**YOUR GOAL:** A faithful copy of the whole listing is required, with nothing left out.

**THE DATA:**
--- START ---

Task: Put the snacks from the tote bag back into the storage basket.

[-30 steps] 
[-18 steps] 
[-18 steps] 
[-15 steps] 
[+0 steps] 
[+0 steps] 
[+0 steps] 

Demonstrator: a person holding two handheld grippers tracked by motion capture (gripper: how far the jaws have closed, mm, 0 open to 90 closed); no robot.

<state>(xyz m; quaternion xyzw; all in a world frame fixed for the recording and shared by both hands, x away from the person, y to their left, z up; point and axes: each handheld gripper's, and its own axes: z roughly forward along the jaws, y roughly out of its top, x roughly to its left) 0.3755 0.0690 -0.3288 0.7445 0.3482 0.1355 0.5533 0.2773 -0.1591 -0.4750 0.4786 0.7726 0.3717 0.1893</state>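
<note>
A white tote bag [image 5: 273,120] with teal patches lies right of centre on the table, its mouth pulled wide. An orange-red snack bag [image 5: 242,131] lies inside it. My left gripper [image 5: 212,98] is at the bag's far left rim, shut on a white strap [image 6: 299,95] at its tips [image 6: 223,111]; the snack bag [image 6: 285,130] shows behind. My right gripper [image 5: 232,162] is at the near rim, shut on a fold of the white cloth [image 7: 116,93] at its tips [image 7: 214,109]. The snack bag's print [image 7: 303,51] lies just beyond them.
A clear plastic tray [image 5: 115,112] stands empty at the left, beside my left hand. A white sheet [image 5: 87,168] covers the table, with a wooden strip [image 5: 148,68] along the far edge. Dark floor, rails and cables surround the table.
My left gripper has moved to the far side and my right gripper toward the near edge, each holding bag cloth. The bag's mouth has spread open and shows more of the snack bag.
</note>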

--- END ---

**ANSWER AREA:**
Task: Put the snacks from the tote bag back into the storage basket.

[-30 steps] 
[-18 steps] 
[-18 steps] 
[-15 steps] 
[+0 steps] 
[+0 steps] 
[+0 steps] 

Demonstrator: a person holding two handheld grippers tracked by motion capture (gripper: how far the jaws have closed, mm, 0 open to 90 closed); no robot.

<state>(xyz m; quaternion xyzw; all in a world frame fixed for the recording and shared by both hands, x away from the person, y to their left, z up; point and axes: each handheld gripper's, and its own axes: z roughly forward along the jaws, y roughly out of its top, x roughly to its left) 0.3755 0.0690 -0.3288 0.7445 0.3482 0.1355 0.5533 0.2773 -0.1591 -0.4750 0.4786 0.7726 0.3717 0.1893</state>
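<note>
A white tote bag [image 5: 273,120] with teal patches lies right of centre on the table, its mouth pulled wide. An orange-red snack bag [image 5: 242,131] lies inside it. My left gripper [image 5: 212,98] is at the bag's far left rim, shut on a white strap [image 6: 299,95] at its tips [image 6: 223,111]; the snack bag [image 6: 285,130] shows behind. My right gripper [image 5: 232,162] is at the near rim, shut on a fold of the white cloth [image 7: 116,93] at its tips [image 7: 214,109]. The snack bag's print [image 7: 303,51] lies just beyond them.
A clear plastic tray [image 5: 115,112] stands empty at the left, beside my left hand. A white sheet [image 5: 87,168] covers the table, with a wooden strip [image 5: 148,68] along the far edge. Dark floor, rails and cables surround the table.
My left gripper has moved to the far side and my right gripper toward the near edge, each holding bag cloth. The bag's mouth has spread open and shows more of the snack bag.
</note>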

This answer requires nothing else.